In the long run, Raman said, the research abroad experience provided her with a fresh perspective on setting realistic goals—something she believes will help her as she pursues a faculty position someday. “I’m a very optimistic person who wants to accomplish a lot,” Raman said. “Learning to adapt to a new environment and quickly being productive was very useful. I can set more realistic expectations for myself and someday do that for my students.”
A materials science and engineering graduate student, Weisgerber was on a proof-of-concept mission while at NUS. Investigating the effect of microtopology on the osteogenic differentiation of human Mesenchymal stem cells, he used heat embossing to create transitionally relevant patterns on polystyrene. The effect of this topology was then examined using immunofluorescent staining to observe changes in cell morphology as well as alkaline phosphatase expression.

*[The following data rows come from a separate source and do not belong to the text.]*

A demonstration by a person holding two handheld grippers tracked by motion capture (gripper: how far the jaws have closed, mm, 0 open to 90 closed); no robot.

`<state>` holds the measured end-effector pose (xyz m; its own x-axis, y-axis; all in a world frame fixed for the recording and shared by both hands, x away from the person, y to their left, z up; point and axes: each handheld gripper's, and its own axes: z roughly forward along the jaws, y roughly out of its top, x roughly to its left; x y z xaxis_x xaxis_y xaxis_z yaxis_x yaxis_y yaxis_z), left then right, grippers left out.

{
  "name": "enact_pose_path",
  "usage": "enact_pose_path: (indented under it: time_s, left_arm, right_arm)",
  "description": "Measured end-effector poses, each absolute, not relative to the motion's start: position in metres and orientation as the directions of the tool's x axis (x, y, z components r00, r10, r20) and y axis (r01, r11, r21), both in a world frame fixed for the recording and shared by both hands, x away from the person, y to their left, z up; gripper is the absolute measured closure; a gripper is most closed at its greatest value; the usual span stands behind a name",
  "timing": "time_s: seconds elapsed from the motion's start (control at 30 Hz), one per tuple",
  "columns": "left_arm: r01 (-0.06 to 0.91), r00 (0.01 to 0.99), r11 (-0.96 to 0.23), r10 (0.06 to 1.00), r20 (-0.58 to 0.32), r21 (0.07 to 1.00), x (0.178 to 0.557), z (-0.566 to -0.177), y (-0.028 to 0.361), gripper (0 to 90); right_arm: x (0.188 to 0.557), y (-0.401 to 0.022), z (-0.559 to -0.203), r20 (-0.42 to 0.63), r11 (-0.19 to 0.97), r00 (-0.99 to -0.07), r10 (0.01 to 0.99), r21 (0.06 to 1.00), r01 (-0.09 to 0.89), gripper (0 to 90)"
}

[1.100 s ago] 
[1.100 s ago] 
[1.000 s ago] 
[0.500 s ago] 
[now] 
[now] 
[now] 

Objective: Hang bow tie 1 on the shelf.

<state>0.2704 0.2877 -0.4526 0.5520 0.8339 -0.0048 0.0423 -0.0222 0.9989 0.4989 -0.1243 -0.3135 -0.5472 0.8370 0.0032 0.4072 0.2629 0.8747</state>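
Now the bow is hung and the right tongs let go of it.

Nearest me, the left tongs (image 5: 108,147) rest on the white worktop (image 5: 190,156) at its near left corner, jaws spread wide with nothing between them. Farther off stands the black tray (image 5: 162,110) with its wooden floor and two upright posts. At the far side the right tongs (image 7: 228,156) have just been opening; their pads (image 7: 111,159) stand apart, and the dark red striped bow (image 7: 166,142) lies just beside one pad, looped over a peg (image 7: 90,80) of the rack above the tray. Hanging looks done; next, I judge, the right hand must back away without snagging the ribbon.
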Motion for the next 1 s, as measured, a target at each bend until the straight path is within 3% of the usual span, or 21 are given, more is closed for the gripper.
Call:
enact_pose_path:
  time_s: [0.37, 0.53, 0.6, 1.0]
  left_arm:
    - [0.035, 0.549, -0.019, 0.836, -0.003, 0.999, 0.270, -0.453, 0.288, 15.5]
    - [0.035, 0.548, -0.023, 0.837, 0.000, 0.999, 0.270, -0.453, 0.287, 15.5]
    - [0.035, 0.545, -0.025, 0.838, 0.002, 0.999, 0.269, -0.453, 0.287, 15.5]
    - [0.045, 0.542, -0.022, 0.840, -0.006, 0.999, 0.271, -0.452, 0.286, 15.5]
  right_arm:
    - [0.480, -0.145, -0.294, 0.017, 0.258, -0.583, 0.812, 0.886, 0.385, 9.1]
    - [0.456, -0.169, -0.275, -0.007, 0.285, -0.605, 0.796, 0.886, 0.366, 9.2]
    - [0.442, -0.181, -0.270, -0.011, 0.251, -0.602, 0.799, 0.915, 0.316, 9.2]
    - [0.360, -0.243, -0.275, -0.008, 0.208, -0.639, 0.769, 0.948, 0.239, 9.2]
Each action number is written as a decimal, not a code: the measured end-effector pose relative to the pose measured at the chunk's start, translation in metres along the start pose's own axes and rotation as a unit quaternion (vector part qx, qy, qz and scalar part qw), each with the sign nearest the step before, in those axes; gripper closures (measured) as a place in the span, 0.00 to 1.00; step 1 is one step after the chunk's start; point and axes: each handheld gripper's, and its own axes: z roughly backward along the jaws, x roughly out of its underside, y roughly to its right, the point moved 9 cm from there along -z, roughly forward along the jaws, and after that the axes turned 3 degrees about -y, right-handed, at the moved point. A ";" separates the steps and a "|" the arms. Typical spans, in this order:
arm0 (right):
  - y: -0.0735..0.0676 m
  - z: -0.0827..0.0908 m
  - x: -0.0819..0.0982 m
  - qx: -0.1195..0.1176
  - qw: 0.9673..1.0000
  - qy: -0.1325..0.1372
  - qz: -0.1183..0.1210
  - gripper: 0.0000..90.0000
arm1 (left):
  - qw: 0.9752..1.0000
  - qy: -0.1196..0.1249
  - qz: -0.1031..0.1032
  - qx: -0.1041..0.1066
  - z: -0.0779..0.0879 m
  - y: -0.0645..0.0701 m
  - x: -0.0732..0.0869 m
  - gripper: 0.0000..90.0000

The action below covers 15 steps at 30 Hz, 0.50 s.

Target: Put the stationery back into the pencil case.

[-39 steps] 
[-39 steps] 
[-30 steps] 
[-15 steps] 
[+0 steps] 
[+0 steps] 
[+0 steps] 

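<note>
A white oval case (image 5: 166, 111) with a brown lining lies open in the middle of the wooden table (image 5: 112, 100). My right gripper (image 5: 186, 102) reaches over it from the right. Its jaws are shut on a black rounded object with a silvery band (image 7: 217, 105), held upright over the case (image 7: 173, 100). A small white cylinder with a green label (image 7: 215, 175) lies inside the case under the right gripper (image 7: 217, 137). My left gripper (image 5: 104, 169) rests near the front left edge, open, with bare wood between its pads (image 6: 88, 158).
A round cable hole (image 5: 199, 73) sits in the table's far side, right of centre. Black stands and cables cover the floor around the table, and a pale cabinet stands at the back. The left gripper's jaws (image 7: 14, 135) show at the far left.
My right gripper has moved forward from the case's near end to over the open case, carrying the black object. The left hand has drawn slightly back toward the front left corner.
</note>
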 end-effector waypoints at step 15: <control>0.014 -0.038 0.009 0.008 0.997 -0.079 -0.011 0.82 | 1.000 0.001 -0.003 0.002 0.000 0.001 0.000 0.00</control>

In addition to new insights on stem cell differentiation and maintenance, Weisgerber attained an understanding of heat embossing and immunoflourescent techniques. He plans to continue his NUS collaboration and proposed project now that he's back at Illinois.
According to Weisgerber, the research abroad experience not only helped advance his research but it enhanced his professional development skills. “I’d recommend this to other graduate students because it’s an enriching experience,” he said. “Six weeks is kind of short to accomplish anything big, but it’s a primer. I learned the new techniques and I learned how to interact with people, travel internationally, and network.”